[Task requirements] Starting at the top of the data and ending with the line that holds "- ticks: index", transcribe each line exactly; include both ends.

[Task inputs]
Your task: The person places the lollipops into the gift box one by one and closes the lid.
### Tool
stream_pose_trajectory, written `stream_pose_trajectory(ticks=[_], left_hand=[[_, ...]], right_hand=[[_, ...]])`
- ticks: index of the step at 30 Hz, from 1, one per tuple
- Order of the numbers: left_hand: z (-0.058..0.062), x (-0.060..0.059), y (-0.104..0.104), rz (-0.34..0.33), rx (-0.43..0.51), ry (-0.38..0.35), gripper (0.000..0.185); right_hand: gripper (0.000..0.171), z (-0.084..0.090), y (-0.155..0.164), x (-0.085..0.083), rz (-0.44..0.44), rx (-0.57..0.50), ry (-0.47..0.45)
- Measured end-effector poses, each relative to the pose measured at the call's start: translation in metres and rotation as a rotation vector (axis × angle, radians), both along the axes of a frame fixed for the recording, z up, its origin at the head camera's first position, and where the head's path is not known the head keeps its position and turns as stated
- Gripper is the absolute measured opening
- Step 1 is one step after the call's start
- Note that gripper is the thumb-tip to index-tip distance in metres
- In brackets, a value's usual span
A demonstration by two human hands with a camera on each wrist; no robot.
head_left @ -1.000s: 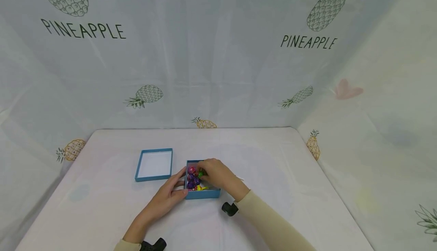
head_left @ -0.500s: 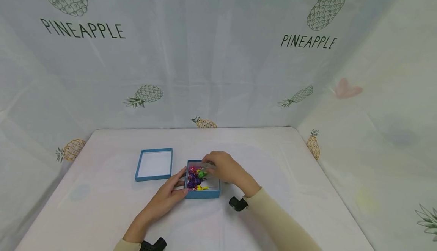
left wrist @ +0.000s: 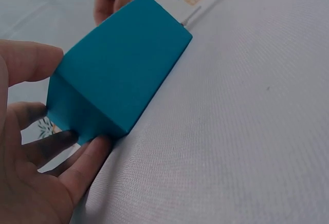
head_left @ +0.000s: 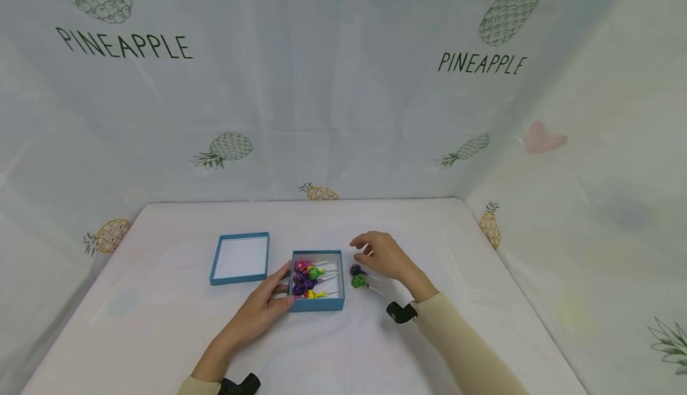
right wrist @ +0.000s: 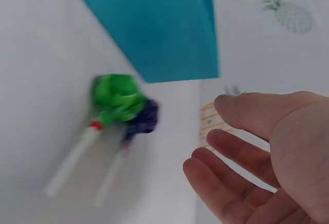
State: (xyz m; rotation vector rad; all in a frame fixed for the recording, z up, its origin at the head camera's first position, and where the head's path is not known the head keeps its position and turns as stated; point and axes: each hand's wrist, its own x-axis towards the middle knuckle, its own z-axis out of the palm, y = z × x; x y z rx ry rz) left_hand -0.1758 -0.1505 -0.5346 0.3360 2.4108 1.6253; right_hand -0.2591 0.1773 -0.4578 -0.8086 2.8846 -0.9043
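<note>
A small blue box (head_left: 318,304) stands on the white table and holds several wrapped lollipops (head_left: 309,276) in pink, purple, green and yellow. My left hand (head_left: 266,306) holds the box at its left wall (left wrist: 97,116), thumb on top and fingers along the base. To the right of the box a green lollipop (head_left: 358,281) (right wrist: 116,98) and a purple lollipop (head_left: 355,270) (right wrist: 145,117) lie on the table. My right hand (head_left: 380,254) hovers just above and behind them, fingers loosely spread and holding nothing (right wrist: 247,152).
The box's blue lid (head_left: 241,258) lies upside down to the left of the box. The table (head_left: 161,323) is covered in white cloth, with pineapple-print fabric walls behind and to the right.
My right hand has lifted out of the box and moved right, uncovering two lollipops on the table beside the box. The left hand and box have stayed put.
</note>
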Motion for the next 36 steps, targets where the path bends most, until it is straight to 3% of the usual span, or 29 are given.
stream_pose_trajectory(ticks=[9, 15, 24, 36], left_hand=[[-0.001, 0.000, 0.000, 0.003, 0.017, -0.001, 0.076], [0.000, 0.000, 0.002, -0.004, 0.016, 0.004, 0.076], [0.002, 0.002, 0.002, 0.008, 0.011, -0.007, 0.075], [0.002, 0.001, 0.002, 0.001, 0.014, -0.005, 0.075]], right_hand=[[0.024, -0.024, 0.007, 0.001, -0.020, -0.008, -0.120], [0.024, -0.033, 0.011, 0.003, -0.034, 0.022, -0.139], [0.017, -0.033, 0.013, 0.003, -0.018, 0.040, -0.180], [0.011, -0.031, 0.013, 0.000, 0.006, 0.060, -0.126]])
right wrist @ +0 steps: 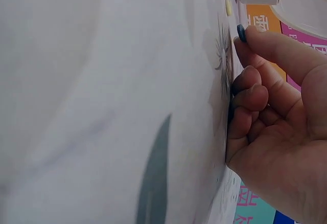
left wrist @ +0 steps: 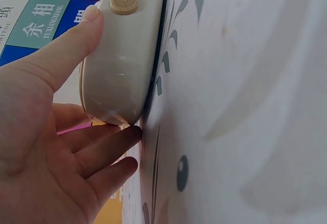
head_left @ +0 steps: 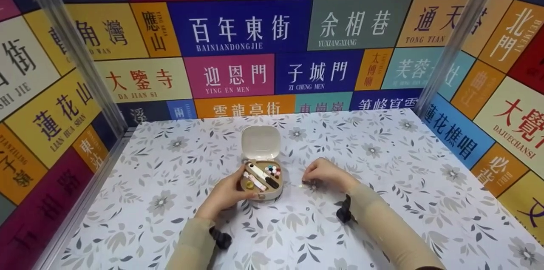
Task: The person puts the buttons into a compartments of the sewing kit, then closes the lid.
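A small cream sewing box (head_left: 274,194) stands on the table with its lid (head_left: 261,141) raised. My left hand (head_left: 225,191) grips its left side, thumb at the front near a round tan button-shaped clasp (left wrist: 124,2) and fingers around the side. Inside lie a white tool with a black end (head_left: 267,178), colored buttons (head_left: 272,169) and a yellow round item (head_left: 250,185). To the right of the box, my right hand (head_left: 327,171) pinches a small dark blue button (right wrist: 241,33) between thumb and index finger, just above the cloth. A pale yellow button (head_left: 301,186) lies beside that hand.
A white cloth with grey leaves and flowers (head_left: 165,206) covers the table. Walls of colored sign panels (head_left: 238,27) stand behind and at both sides, with metal corner posts (head_left: 446,44). Black straps (head_left: 344,209) sit on both wrists.
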### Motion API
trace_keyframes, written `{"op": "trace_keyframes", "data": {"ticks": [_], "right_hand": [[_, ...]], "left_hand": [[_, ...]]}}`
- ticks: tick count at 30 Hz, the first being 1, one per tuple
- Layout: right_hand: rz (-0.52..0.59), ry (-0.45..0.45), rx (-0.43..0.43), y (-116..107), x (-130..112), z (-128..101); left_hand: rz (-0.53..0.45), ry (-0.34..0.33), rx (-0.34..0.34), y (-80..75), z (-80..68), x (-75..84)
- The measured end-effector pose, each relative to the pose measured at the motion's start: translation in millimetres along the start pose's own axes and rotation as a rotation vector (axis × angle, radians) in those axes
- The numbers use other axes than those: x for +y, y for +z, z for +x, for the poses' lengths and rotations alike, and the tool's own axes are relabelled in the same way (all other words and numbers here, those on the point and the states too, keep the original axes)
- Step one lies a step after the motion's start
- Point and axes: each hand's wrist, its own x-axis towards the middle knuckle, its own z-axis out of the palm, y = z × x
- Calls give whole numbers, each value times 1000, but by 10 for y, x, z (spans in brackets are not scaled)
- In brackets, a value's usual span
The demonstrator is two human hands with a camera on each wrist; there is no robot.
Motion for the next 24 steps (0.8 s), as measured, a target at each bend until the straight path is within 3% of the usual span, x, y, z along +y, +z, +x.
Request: {"op": "trace_keyframes", "data": {"ticks": [19,24], "right_hand": [[-2,58,64,32,-11,15],[-57,16,119,-5,-42,54]], "left_hand": [[-25,-9,-13,18,-22,15],[5,6,1,2,-6,22]]}}
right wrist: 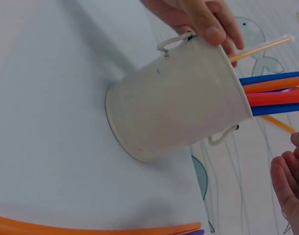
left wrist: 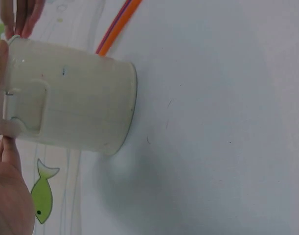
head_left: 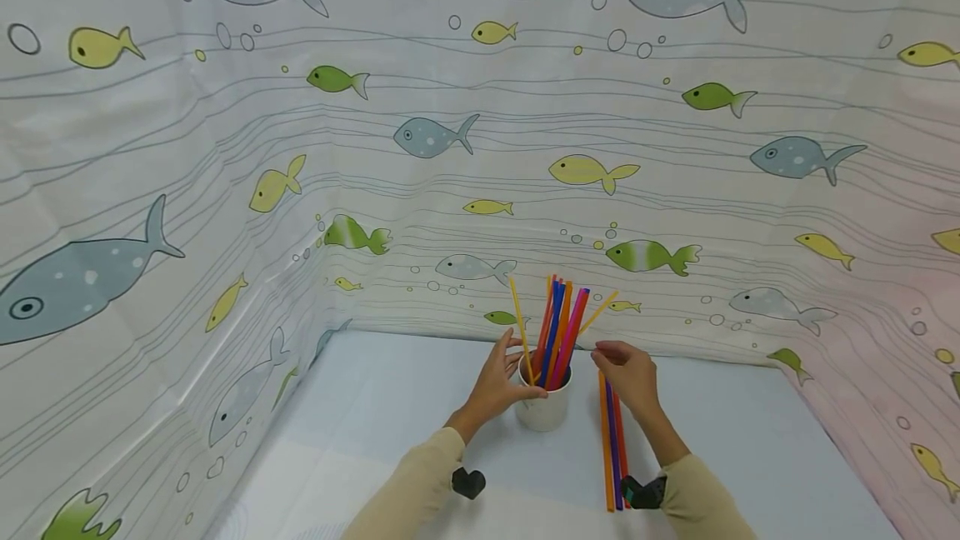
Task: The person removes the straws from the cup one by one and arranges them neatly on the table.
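Straws (head_left: 558,327) in orange, blue, red, pink and yellow stand bunched in a small white cup (head_left: 545,408) on the pale blue table (head_left: 750,440), near the back edge, below the fish-print curtain (head_left: 450,148). The likeliest trouble, as I judge it, is a tip-over: the cup is light and narrow, the straws rise far above its rim and lean toward one o'clock, so a sideways nudge or a snag on a neighbouring straw could topple the cup or drag several straws out. The left hand (head_left: 501,382) guards against that; it sits at the cup's nine o'clock with fingers and thumb curled round the rim, and the left wrist view shows its fingers (left wrist: 5,142) against the cup's wall (left wrist: 76,110). The right hand (head_left: 628,373) is at the cup's three o'clock, apart from it, its fingers bent toward a yellow straw (head_left: 598,313) that slants out to the right; whether the fingertips actually pinch that straw I cannot tell, and the right wrist view shows only loosely bent fingers (right wrist: 288,188) with nothing clearly between them. Three loose straws (head_left: 612,448), orange, purple and red, lie flat on the table at the cup's four o'clock, under the right forearm; a sleeve brushing them could roll them away.
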`<control>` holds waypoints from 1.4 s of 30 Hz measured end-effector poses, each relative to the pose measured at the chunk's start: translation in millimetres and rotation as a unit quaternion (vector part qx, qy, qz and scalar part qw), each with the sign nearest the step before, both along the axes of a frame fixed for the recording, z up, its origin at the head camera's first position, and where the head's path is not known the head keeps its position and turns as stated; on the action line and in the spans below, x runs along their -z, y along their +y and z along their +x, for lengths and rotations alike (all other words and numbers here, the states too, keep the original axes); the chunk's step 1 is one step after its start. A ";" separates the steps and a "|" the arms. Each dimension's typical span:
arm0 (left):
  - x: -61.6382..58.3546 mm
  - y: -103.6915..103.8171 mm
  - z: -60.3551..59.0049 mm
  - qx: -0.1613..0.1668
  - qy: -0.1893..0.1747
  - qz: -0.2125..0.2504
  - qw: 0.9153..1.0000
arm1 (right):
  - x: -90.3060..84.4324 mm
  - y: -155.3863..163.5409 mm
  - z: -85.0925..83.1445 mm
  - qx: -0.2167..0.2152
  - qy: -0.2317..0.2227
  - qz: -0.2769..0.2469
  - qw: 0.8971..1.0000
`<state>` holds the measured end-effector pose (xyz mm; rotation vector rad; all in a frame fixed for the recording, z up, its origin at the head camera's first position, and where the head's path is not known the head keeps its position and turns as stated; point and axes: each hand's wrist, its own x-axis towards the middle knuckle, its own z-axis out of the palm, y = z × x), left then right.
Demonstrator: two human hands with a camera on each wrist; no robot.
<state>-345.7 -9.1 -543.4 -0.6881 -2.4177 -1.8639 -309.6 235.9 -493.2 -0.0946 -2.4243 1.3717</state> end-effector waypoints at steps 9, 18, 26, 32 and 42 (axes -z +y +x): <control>1.0 0.6 -0.4 0.000 0.000 0.007 1.000 | -4.7 -20.4 -5.2 -0.021 0.017 -0.008 1.000; 0.5 0.2 0.9 0.000 -0.003 0.015 1.000 | -3.5 -31.3 -11.6 -0.030 0.026 0.000 0.999; 1.7 1.1 -0.9 -0.004 0.003 0.012 1.000 | 1.1 -37.5 -16.2 -0.025 0.012 -0.014 1.000; 2.1 1.3 -1.2 -0.004 0.004 0.009 1.000 | 3.4 -39.7 -17.5 -0.017 0.017 -0.015 1.000; 0.4 0.6 0.0 -0.010 0.006 0.002 1.000 | 0.6 -42.6 -15.1 -0.010 0.021 -0.022 0.999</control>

[Answer to this task]
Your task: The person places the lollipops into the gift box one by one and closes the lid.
### Tool
stream_pose_trajectory, written `stream_pose_trajectory(ticks=[_], left_hand=[[_, ...]], right_hand=[[_, ...]])`
- ticks: index of the step at 30 Hz, from 1, one per tuple

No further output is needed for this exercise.